EXERCISE GOAL: Skip the pictures and repeat each line of the data exactly.

PROVIDED RECORDS:
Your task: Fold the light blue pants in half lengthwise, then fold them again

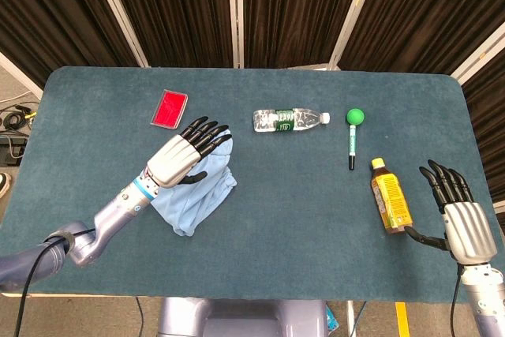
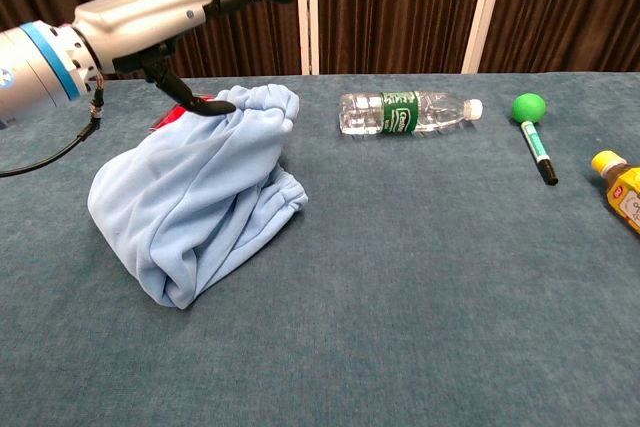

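Note:
The light blue pants (image 1: 196,189) lie bunched in a doubled heap left of the table's middle. In the chest view the light blue pants (image 2: 195,197) rise to a peak at their far end. My left hand (image 1: 183,153) hovers over that far end with its fingers stretched out and apart. In the chest view the left hand (image 2: 165,12) is above the cloth, and only its thumb (image 2: 190,95) reaches down to touch the raised edge. My right hand (image 1: 461,222) rests near the table's right front corner, fingers straight, holding nothing.
A red card (image 1: 170,108) lies behind the pants. A clear water bottle (image 1: 290,120) and a green-capped marker (image 1: 353,135) lie at the back middle. A yellow bottle (image 1: 390,200) lies just left of my right hand. The blue table (image 1: 300,226) is bare in front.

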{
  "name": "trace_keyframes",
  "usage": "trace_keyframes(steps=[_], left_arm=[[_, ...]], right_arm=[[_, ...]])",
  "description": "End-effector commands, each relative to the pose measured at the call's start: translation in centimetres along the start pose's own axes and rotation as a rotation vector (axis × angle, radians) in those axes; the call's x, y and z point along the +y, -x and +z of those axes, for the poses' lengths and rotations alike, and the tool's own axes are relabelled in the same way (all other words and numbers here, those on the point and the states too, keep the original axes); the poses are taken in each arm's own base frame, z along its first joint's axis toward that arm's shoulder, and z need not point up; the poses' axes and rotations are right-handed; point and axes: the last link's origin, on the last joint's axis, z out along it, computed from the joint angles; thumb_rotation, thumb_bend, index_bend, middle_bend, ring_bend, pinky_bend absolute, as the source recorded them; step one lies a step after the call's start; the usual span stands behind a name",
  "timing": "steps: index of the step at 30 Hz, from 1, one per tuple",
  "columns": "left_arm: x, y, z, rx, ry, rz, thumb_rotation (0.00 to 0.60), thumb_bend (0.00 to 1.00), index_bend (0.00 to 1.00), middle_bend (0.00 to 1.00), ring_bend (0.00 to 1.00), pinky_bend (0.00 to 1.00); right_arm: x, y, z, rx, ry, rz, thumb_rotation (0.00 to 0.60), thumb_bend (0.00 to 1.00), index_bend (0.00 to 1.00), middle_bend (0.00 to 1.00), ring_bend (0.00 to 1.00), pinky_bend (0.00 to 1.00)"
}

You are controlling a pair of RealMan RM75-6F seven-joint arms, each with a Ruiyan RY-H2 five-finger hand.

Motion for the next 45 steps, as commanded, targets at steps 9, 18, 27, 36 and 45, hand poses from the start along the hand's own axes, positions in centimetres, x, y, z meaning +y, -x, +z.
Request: trace_keyframes(steps=[9, 18, 27, 36, 45], left_arm=[[-2.1, -2.1, -4.1, -0.04, -0.129, -0.077, 0.6, 0.29, 0.0, 0.0, 0.0, 0.0], [-2.9, -0.1, -5.2, -0.132, -0.18, -0.136, 0.6, 0.77, 0.03, 0.0, 0.0, 0.04], [-1.6, 3.0, -2.9, -0.191, -0.168, -0.153, 0.6, 0.88, 0.14, 0.0, 0.05, 0.13], [0.4, 6.5, -1.8, -0.289, -0.145, -0.201, 0.6, 0.88, 0.15, 0.0, 0.07, 0.15], [1.2, 8.1, -2.5, -0.338, -0.135, -0.209, 0.6, 0.88, 0.15, 0.0, 0.07, 0.15]], right_arm=[[0.0, 0.1, 0.0, -0.009, -0.002, 0.007, 0.6, 0.0, 0.0, 0.0, 0.0, 0.0], [-0.3, 0.3, 0.1, -0.016, -0.015, 0.007, 0.6, 0.0, 0.0, 0.0, 0.0, 0.0], [-0.2, 0.4, 0.2, -0.015, -0.007, 0.003, 0.6, 0.0, 0.0, 0.0, 0.0, 0.0], [0.5, 0.1, 0.3, -0.007, 0.019, 0.003, 0.6, 0.0, 0.0, 0.0, 0.0, 0.0], [0.5, -0.1, 0.3, 0.0, 0.016, 0.007, 0.6, 0.0, 0.0, 0.0, 0.0, 0.0]])
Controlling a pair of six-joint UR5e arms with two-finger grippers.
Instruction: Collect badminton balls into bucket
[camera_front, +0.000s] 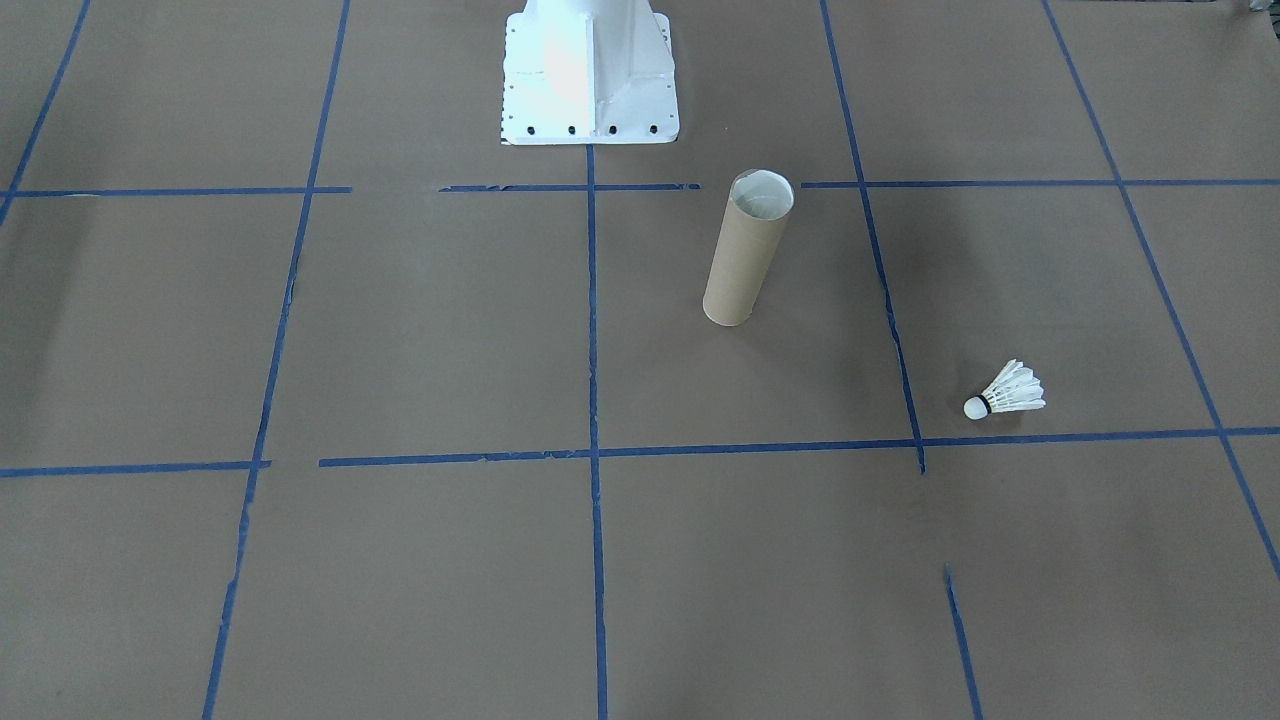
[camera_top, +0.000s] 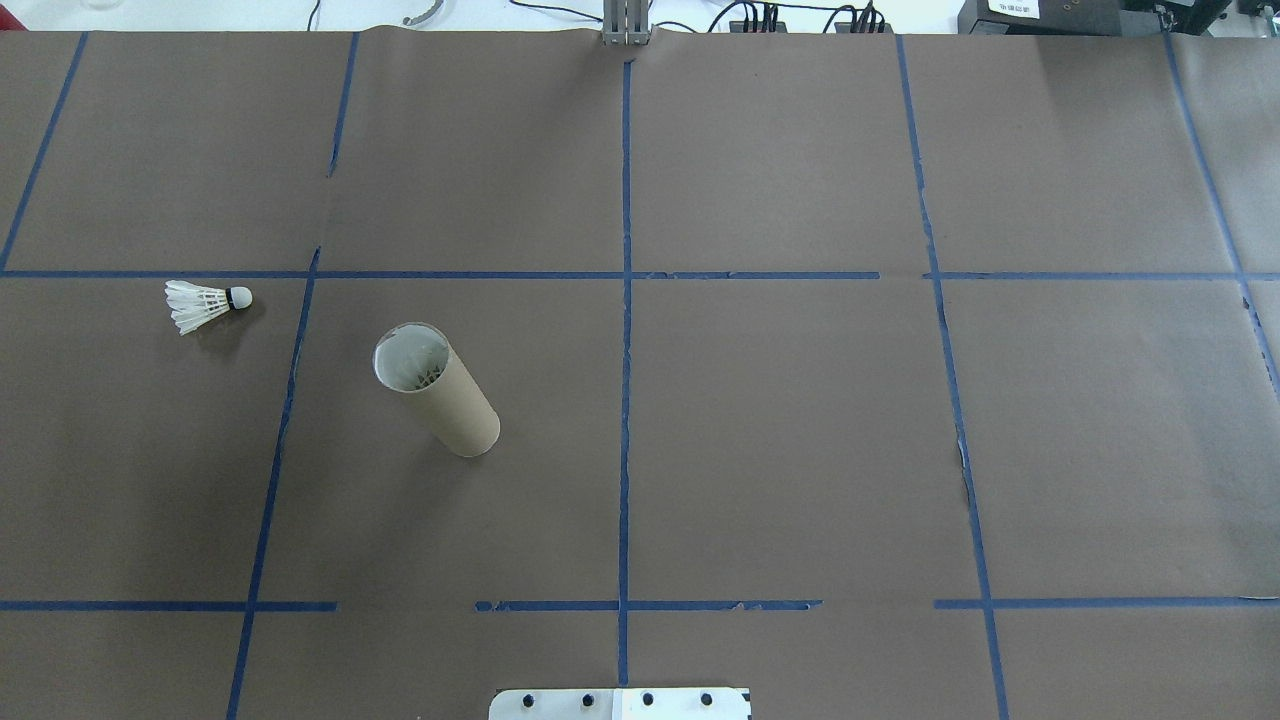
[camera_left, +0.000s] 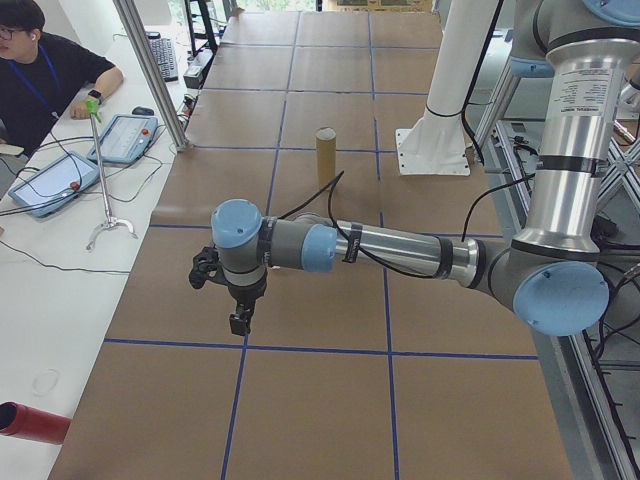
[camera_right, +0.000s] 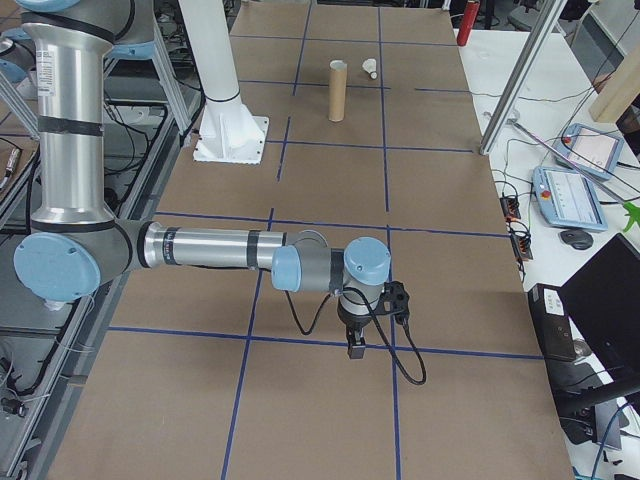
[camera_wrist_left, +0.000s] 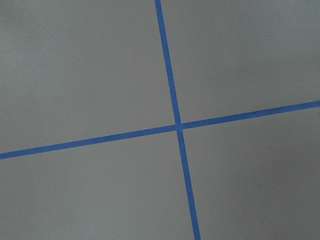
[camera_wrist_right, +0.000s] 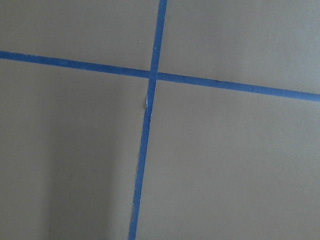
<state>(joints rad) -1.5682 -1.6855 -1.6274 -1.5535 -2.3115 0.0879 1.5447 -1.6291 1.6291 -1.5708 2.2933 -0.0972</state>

RESULT:
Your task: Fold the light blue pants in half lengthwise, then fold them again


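Note:
The light blue pants (image 1: 196,189) lie bunched in a doubled heap left of the table's middle. In the chest view the light blue pants (image 2: 195,197) rise to a peak at their far end. My left hand (image 1: 183,153) hovers over that far end with its fingers stretched out and apart. In the chest view the left hand (image 2: 165,12) is above the cloth, and only its thumb (image 2: 190,95) reaches down to touch the raised edge. My right hand (image 1: 461,222) rests near the table's right front corner, fingers straight, holding nothing.
A red card (image 1: 170,108) lies behind the pants. A clear water bottle (image 1: 290,120) and a green-capped marker (image 1: 353,135) lie at the back middle. A yellow bottle (image 1: 390,200) lies just left of my right hand. The blue table (image 1: 300,226) is bare in front.
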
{
  "name": "trace_keyframes",
  "usage": "trace_keyframes(steps=[_], left_arm=[[_, ...]], right_arm=[[_, ...]])",
  "description": "End-effector commands, each relative to the pose measured at the call's start: translation in centimetres along the start pose's own axes and rotation as a rotation vector (axis × angle, radians) in those axes; the call's x, y and z point along the +y, -x and +z of those axes, for the poses' lengths and rotations alike, and the tool's own axes are relabelled in the same way (all other words and numbers here, those on the point and the states too, keep the original axes); the poses are taken in each arm's own base frame, z along its first joint's axis toward that arm's shoulder, and z need not point up; the poses' axes and rotations are right-handed; point and axes: the last link's origin, on the last joint's axis, z out along it, computed from the joint angles; thumb_rotation, thumb_bend, index_bend, middle_bend, ring_bend, pinky_bend absolute, as the source recorded them; step one lies a step after the call's start; the usual span stands behind a name",
  "timing": "steps: index of the step at 30 Hz, from 1, one per tuple",
  "columns": "left_arm: x, y, z, rx, ry, rz, thumb_rotation (0.00 to 0.60), thumb_bend (0.00 to 1.00), index_bend (0.00 to 1.00), middle_bend (0.00 to 1.00), ring_bend (0.00 to 1.00), pinky_bend (0.00 to 1.00); right_arm: x, y, z, rx, ry, rz, thumb_rotation (0.00 to 0.60), thumb_bend (0.00 to 1.00), index_bend (0.00 to 1.00), middle_bend (0.00 to 1.00), ring_bend (0.00 to 1.00), pinky_bend (0.00 to 1.00)"
}

You are controlling a pair of RealMan RM75-6F seven-joint arms, each with a Ruiyan RY-H2 five-finger hand.

Motion for the next 45 steps, as commanded, targets at steps 9, 18, 27, 36 and 45, hand poses from the start along the hand's own axes, positions in centimetres, x, y, z meaning +y, -x, +z.
Request: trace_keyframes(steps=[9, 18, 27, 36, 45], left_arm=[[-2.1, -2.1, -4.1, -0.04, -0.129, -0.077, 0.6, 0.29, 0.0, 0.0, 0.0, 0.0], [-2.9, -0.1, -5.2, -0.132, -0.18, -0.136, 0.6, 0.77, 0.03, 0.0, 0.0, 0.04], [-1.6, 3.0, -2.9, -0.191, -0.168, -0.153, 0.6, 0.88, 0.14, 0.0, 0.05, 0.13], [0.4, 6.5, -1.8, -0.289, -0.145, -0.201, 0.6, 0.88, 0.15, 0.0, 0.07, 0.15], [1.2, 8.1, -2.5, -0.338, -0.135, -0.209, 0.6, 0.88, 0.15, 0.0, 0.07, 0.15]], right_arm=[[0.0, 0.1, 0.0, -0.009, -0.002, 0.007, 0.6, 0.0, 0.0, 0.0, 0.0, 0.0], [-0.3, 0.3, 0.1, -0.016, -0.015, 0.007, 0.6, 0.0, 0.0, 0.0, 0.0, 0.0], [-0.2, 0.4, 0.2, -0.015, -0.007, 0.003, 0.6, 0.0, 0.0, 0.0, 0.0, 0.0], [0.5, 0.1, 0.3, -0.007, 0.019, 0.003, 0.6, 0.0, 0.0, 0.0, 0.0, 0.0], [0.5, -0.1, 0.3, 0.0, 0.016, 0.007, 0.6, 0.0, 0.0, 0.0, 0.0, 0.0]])
Controlling a pair of six-joint UR5e arms with two-finger grippers.
Instruction: Collect badminton balls into bucket
[camera_front, +0.000s] 
[camera_top, +0.000s] 
[camera_left, +0.000s] 
[camera_right, +0.000s] 
[camera_wrist_left, +0.000s] 
[camera_wrist_right, +0.000s] 
<state>(joints rad) -1.5682 -1.6855 -1.6274 -1.5535 -2.3115 0.0879 1.5447 -1.6291 1.6291 -1.5708 2.2933 -0.0972</state>

Nothing further remains in the output.